BRIEF: Go through the material below and count the lines containing the word "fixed". Give that number by itself.

INPUT FOR THIS TASK:
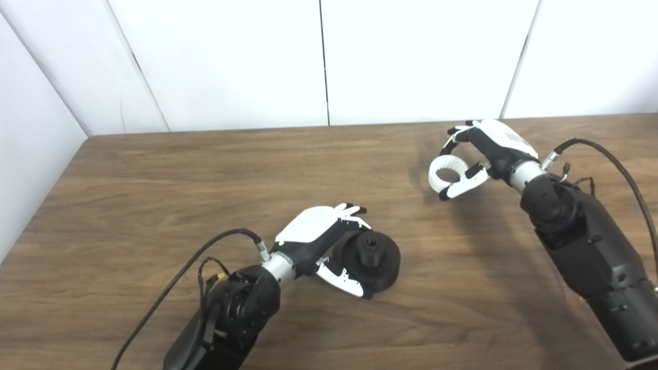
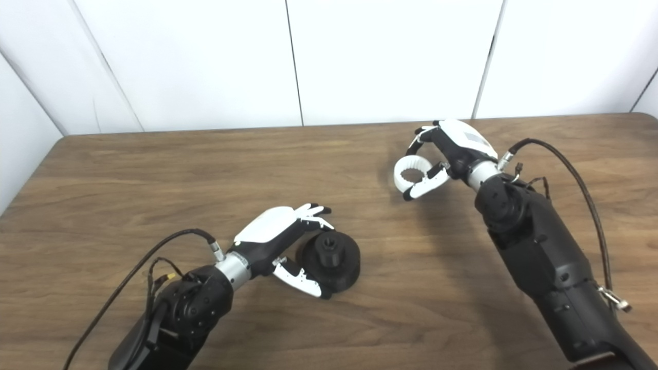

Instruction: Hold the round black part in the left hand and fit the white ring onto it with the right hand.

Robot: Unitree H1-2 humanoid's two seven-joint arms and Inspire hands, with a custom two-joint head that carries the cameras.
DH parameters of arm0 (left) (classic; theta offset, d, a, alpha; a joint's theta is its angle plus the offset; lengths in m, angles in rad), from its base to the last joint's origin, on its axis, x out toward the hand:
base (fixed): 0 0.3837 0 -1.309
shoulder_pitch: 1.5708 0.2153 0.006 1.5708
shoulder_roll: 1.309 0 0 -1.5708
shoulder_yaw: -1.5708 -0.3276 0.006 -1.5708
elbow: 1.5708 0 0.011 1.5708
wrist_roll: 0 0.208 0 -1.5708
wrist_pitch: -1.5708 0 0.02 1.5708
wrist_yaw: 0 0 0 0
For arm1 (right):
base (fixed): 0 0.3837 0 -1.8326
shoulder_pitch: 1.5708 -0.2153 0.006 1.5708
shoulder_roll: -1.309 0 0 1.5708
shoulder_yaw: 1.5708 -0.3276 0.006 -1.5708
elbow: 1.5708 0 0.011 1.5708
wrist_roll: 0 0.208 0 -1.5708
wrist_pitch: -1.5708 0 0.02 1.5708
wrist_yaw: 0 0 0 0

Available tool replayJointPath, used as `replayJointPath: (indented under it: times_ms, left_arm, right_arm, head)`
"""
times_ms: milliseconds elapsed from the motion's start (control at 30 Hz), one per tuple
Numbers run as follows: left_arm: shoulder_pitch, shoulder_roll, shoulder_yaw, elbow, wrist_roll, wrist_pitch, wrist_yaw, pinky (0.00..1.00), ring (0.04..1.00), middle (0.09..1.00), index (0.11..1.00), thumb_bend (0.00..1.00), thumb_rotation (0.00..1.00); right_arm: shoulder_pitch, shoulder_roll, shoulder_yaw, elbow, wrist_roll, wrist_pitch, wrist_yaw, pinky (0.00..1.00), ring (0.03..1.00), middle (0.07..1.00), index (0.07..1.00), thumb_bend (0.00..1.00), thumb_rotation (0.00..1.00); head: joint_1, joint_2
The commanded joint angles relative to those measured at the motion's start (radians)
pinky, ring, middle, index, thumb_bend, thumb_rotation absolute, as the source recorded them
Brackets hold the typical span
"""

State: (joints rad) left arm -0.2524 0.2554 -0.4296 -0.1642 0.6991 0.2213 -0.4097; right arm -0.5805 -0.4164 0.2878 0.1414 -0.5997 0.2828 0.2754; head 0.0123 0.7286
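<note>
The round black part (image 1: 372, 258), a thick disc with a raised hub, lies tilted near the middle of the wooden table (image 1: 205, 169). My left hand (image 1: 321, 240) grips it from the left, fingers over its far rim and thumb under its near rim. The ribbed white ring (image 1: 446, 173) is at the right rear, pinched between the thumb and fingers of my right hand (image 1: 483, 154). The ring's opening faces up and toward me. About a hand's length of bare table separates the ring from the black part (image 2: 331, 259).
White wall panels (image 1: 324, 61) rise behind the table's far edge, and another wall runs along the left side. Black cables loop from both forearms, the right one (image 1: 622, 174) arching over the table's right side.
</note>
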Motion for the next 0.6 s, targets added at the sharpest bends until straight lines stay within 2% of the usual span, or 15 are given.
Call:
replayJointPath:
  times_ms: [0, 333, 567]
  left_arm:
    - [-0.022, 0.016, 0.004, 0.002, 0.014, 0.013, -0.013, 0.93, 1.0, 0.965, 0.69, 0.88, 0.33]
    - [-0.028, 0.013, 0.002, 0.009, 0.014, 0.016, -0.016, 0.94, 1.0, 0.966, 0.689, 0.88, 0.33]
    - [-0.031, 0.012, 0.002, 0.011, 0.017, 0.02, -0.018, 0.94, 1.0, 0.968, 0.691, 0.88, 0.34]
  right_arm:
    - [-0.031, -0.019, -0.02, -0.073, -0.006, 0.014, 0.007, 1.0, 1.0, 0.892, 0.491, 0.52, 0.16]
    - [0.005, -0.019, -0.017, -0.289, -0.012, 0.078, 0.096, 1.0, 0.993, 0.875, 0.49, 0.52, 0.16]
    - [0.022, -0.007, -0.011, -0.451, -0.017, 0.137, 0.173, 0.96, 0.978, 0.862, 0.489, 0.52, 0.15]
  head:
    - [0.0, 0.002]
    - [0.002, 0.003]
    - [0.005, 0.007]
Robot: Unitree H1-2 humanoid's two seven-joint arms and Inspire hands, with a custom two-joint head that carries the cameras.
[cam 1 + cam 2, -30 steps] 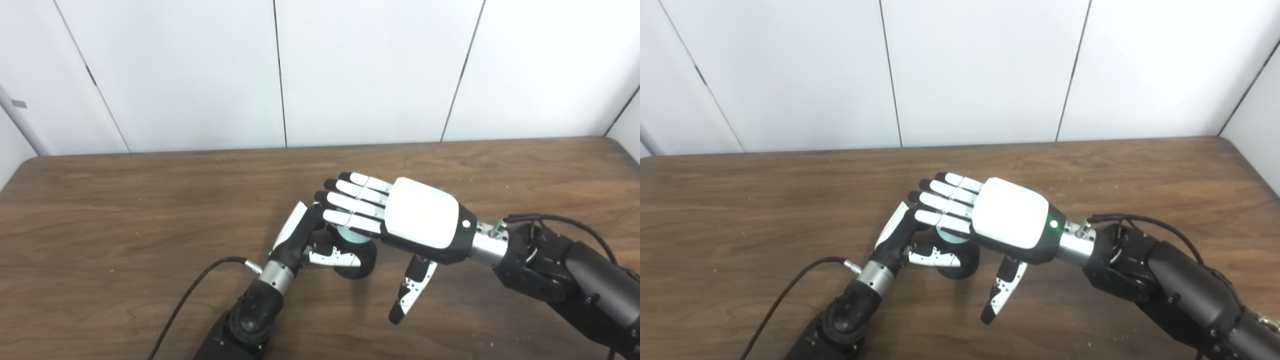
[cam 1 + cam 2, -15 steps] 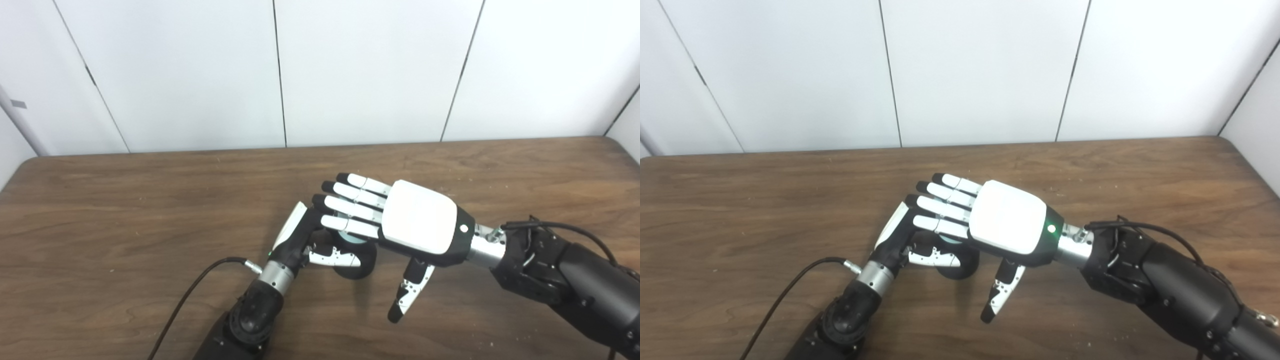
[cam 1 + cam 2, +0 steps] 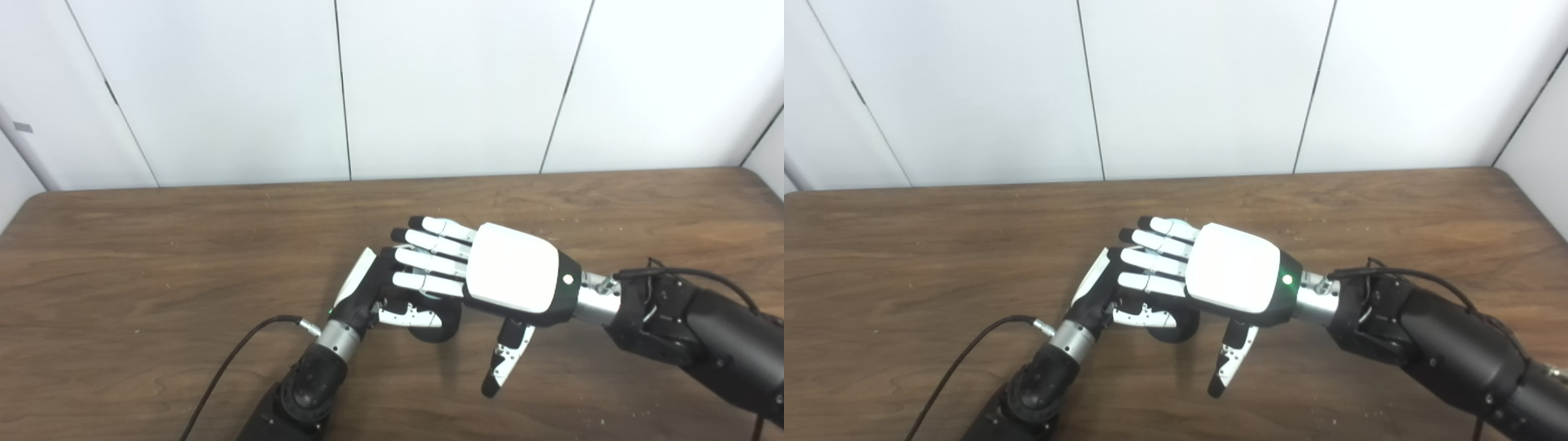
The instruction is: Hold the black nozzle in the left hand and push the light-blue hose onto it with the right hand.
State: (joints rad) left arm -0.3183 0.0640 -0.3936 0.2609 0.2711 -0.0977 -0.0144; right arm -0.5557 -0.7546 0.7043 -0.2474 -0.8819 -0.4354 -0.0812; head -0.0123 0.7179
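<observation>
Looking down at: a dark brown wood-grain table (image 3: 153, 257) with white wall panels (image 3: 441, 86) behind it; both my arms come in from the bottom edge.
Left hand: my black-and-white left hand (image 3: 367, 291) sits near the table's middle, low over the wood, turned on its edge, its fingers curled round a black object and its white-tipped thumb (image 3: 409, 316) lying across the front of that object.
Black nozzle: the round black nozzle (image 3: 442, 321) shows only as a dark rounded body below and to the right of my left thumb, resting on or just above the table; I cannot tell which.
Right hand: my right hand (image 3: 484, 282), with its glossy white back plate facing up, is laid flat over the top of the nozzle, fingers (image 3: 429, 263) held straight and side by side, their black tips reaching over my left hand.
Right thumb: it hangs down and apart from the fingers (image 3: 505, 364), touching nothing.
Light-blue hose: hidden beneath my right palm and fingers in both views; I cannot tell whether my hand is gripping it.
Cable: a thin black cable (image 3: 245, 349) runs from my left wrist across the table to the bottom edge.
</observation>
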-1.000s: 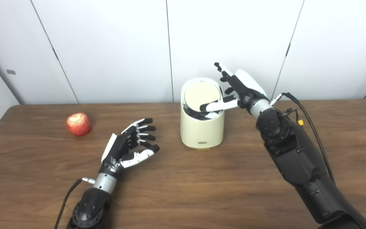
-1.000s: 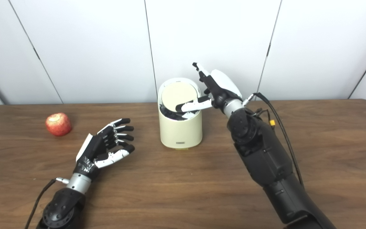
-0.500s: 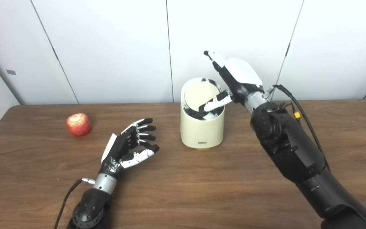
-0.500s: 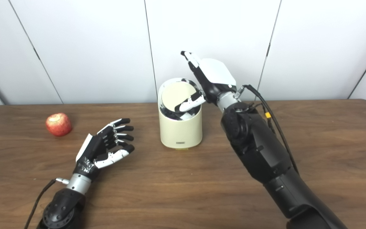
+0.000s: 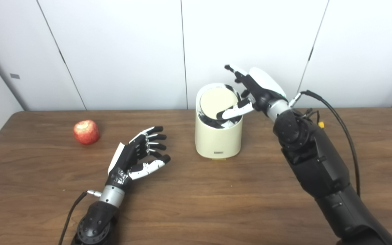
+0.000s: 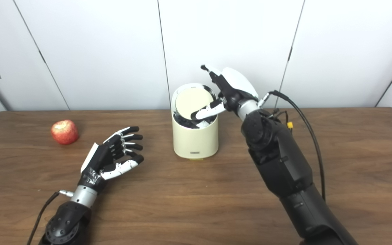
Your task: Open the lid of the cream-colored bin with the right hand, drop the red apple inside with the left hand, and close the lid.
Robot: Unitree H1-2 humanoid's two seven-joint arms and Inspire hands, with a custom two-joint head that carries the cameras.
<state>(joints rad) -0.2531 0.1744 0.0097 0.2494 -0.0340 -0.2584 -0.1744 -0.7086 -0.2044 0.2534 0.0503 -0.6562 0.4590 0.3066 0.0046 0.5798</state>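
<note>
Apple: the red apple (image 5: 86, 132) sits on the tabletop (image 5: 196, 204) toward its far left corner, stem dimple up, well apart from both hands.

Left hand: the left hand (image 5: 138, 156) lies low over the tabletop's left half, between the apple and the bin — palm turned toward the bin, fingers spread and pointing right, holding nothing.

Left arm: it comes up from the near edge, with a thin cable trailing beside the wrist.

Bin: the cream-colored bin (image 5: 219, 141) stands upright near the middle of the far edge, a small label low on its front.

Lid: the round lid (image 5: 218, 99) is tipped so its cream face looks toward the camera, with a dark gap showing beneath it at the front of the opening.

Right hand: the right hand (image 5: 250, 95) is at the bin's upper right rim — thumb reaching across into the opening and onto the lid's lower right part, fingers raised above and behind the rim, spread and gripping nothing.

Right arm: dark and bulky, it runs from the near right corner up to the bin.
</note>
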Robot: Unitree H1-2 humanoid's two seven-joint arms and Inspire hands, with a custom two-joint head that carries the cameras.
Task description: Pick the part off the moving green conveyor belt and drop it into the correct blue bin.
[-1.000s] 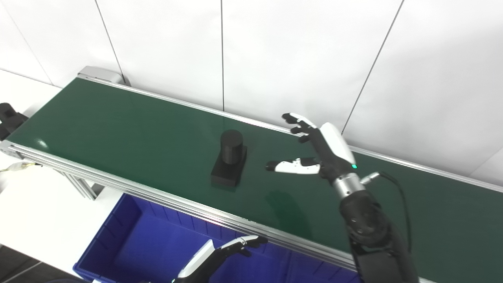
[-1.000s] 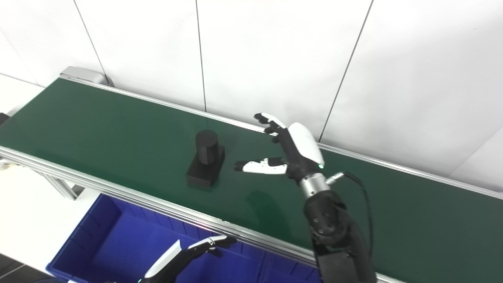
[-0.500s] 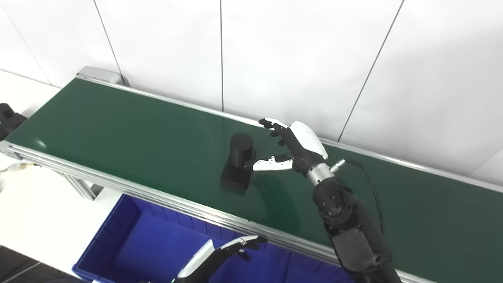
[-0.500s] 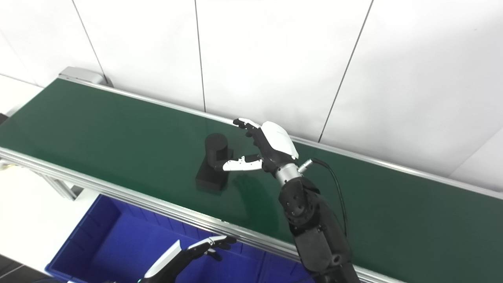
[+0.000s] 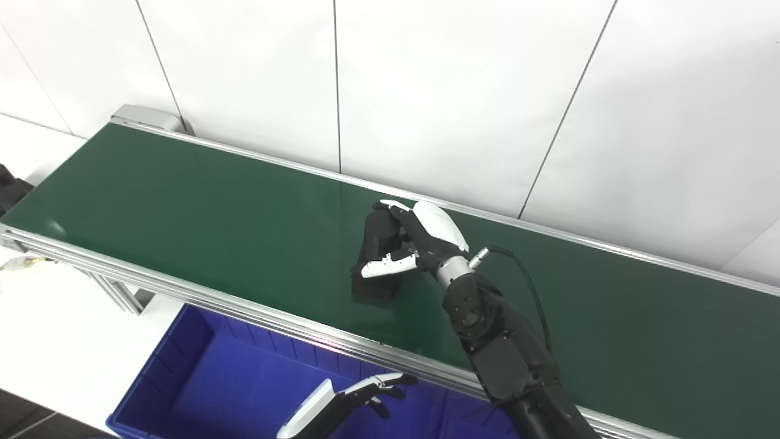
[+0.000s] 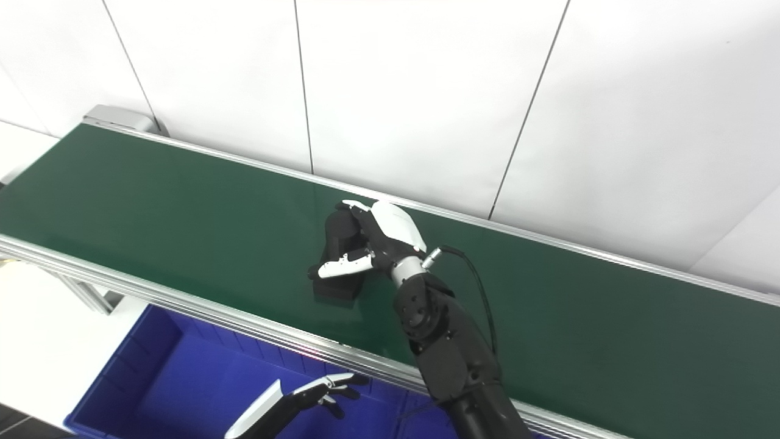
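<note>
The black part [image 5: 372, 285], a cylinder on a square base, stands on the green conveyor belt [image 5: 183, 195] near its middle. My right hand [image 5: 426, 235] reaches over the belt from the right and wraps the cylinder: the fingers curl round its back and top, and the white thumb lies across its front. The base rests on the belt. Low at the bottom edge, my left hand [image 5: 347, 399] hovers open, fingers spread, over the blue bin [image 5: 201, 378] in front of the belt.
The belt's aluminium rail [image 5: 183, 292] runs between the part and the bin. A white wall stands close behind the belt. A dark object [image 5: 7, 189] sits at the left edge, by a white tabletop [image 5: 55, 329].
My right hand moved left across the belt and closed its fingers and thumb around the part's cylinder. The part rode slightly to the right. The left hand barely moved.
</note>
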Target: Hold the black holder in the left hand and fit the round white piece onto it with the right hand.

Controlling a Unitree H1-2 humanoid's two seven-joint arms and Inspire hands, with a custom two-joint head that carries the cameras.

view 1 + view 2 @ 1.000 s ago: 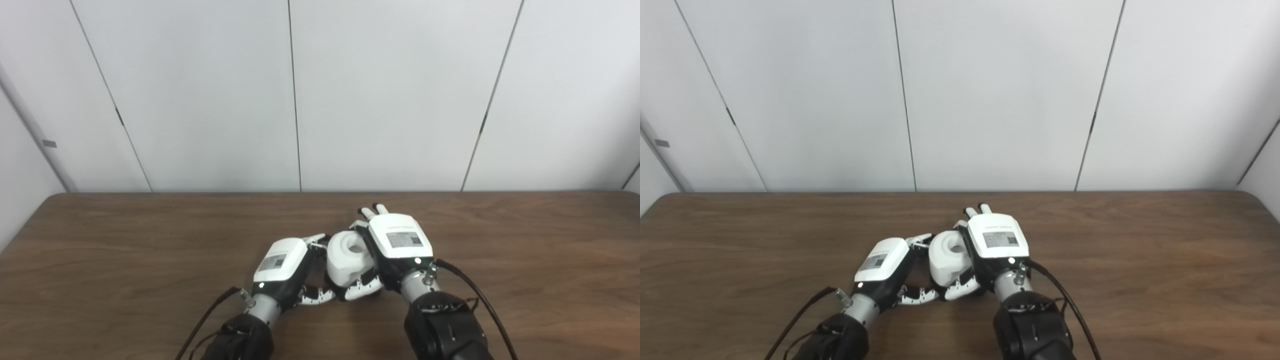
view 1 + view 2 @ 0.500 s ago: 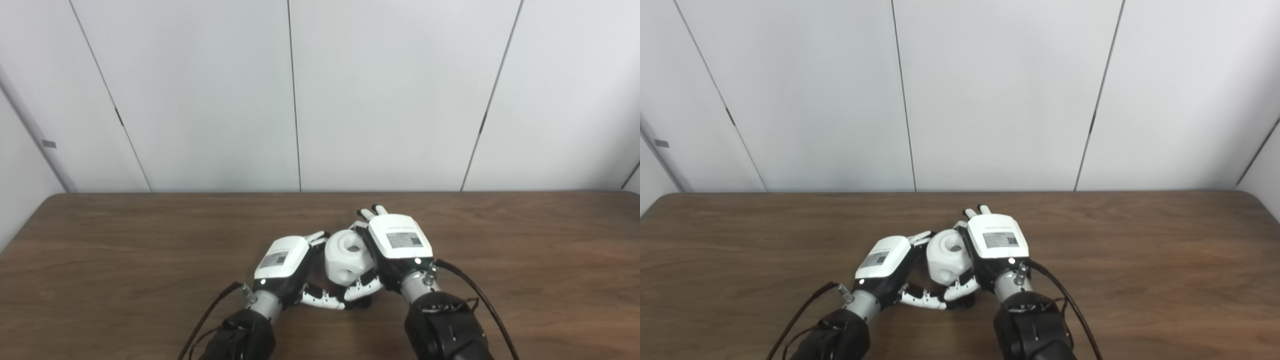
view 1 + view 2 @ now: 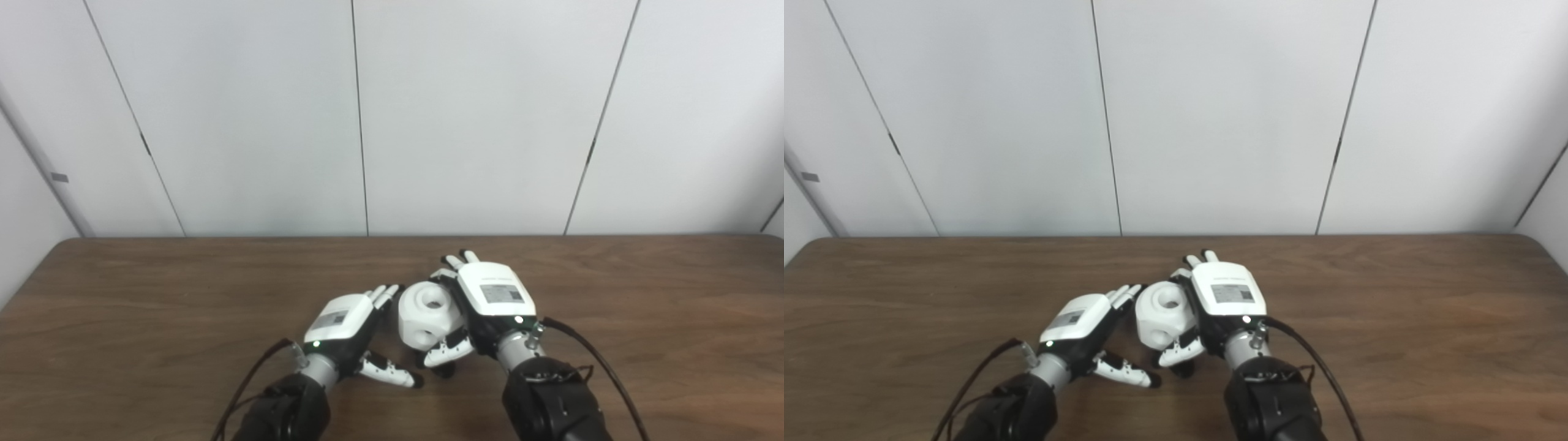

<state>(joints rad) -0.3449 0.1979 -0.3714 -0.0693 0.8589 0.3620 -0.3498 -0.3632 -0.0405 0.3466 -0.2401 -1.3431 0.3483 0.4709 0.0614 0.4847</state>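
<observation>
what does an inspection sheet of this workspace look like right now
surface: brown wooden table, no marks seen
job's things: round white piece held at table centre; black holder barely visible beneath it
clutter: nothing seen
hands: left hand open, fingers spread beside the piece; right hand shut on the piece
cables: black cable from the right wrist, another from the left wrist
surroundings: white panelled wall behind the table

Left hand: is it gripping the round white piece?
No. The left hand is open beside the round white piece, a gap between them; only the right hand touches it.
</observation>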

TASK OUTPUT: 2